By Merlin Carter
Last week, we published a discussion on post-mortems where we talked about how to learn from a critical incident. Armed with your hard-won knowledge, how do you prevent the same thing from happening again?
Old habits die hard, which is why you need to flag any issues early in a project. But not too early. There’s a subtle art to the timing and delivery of warnings. This is what CTO Stephan and I discussed in another edition of Tech Insights.
If you prefer to read, there’s a summary of the discussion below.
When is the right time to escalate?
Merlin: Stephan, have you ever been in the following scenario?
You’re working on a project, and you have a bad feeling about it. Maybe the technology is unstable, maybe the team isn’t working well together, or maybe it’s just taking too long.
Whatever it is, you need to act.
- On the one hand, you might be able to address these issues before they get worse.
- On the other hand, your stakeholders need to know about any serious factors that might endanger the project.
You don’t want to escalate unnecessarily, but you also don’t want to wait too long before you raise these red flags.
How would you approach this problem?
The higher the stakes, the earlier you should act
Stephan: Yes, that’s a very tricky scenario. I’ve definitely been there. My general rule of thumb is to look at the potential risk to the business and the probability of failure. If the issue is likely to have a huge impact, I would raise it earlier rather than later.
You can also look at the urgency of the issue. Is the problem likely to escalate tomorrow or in a few months?
Generally speaking, the consequences of raising problems too late far outweigh the consequences of raising them too early. If you raise a problem too early, you might be accused of crying wolf or making a fuss about nothing. Perhaps people will take your warnings less seriously.

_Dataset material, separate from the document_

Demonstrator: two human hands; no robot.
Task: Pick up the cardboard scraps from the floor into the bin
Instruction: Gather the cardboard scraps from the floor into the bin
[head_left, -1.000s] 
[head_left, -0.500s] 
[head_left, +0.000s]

But at least you’re triggering a discussion about the problem — you wouldn’t be raising a red flag unless you were genuinely concerned right?
The “BER airport” of the software industry — does it exist?
Merlin: Yes, I think in previous discussions, we’ve referenced the infamous Berlin airport and how people thought it was going to be finished in 2012 until the very last minute. And then it was postponed by almost a decade.
Have you seen anything like that happen in the software industry? Where people waited too long before they announced that the project was running late?
No, but there are technical and organizational red flags
Stephan: Not exactly, but there are situations that have given me a bad gut feeling.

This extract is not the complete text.